• [Instructions for the task]
What you produce should be every line from the data that includes "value".
━━ Data excerpt ━━
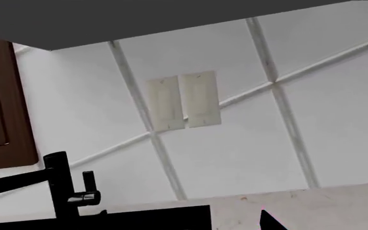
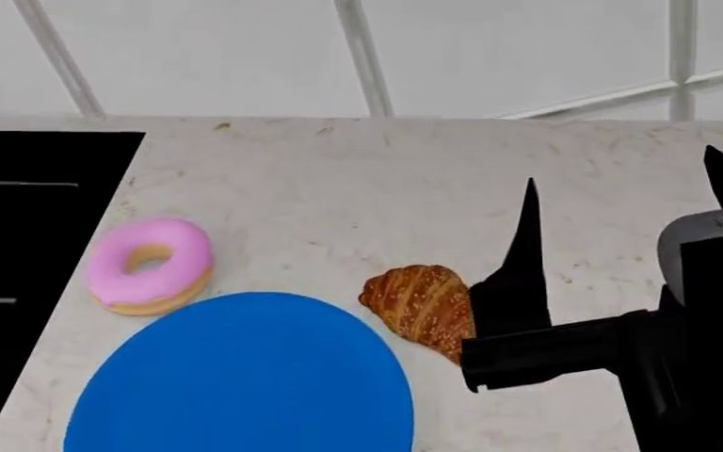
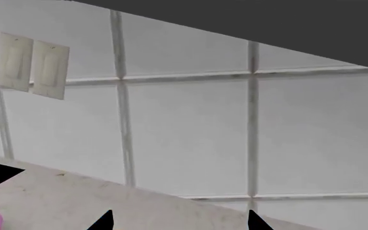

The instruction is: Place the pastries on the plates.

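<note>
Matt blue plate (image 2: 242,386) — speckled stone-look counter (image 2: 375,188), smooth pink-iced donut (image 2: 151,265), ridged croissant (image 2: 420,303).

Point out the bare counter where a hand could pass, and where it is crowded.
Free: the counter strip between the tiled wall and both pastries. Crowded: the near side, where the donut, blue plate, croissant and right gripper sit close together.

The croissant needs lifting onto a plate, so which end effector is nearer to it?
The right end effector is nearer, one finger right beside the croissant. The left one is outside the head view, its wrist camera facing the wall.
</note>
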Robot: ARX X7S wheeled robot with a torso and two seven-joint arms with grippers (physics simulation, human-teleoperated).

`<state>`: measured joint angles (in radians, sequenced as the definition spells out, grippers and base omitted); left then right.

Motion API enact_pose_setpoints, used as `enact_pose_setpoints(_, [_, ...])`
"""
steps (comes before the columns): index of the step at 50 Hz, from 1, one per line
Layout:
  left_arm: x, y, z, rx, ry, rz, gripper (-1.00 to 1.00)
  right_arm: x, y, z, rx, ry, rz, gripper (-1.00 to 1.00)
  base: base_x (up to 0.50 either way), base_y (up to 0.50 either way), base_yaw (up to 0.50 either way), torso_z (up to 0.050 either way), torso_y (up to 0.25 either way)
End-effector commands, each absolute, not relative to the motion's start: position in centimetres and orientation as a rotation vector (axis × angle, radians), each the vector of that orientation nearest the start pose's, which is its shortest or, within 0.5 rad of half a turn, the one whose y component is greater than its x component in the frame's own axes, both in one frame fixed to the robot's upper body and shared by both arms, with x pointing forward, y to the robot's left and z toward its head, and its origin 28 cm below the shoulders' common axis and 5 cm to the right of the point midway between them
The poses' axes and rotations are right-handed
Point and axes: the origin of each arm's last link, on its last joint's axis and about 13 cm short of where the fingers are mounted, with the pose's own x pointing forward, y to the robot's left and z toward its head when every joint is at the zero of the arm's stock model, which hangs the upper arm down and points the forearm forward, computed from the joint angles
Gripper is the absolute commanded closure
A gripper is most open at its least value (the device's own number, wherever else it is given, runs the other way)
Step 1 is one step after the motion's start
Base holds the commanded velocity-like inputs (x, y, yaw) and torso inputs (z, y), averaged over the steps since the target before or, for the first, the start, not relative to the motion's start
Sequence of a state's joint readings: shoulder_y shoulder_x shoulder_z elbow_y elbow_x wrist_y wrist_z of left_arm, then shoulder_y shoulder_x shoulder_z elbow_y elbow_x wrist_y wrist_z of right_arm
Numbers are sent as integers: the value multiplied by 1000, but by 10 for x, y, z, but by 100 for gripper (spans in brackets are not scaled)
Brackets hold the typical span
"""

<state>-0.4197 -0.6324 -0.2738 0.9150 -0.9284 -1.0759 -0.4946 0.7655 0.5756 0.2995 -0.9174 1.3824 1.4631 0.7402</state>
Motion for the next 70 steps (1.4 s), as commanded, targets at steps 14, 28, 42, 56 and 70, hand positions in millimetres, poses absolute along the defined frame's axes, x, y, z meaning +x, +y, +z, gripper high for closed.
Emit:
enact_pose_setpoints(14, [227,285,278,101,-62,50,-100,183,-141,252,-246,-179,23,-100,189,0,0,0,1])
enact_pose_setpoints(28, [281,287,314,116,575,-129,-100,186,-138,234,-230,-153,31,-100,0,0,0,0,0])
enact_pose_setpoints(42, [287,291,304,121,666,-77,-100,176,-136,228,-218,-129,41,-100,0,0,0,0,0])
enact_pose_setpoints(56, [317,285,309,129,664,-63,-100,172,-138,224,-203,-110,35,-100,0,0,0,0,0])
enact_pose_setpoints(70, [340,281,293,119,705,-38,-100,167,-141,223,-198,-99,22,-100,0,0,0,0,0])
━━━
• [Task output]
A gripper is most open at its least value (the device's own number, wherever else it is given, runs the other way)
Numbers are sent as integers: the value multiplied by 1000, but by 10 for x, y, z, but by 100 for gripper (spans in brackets are not scaled)

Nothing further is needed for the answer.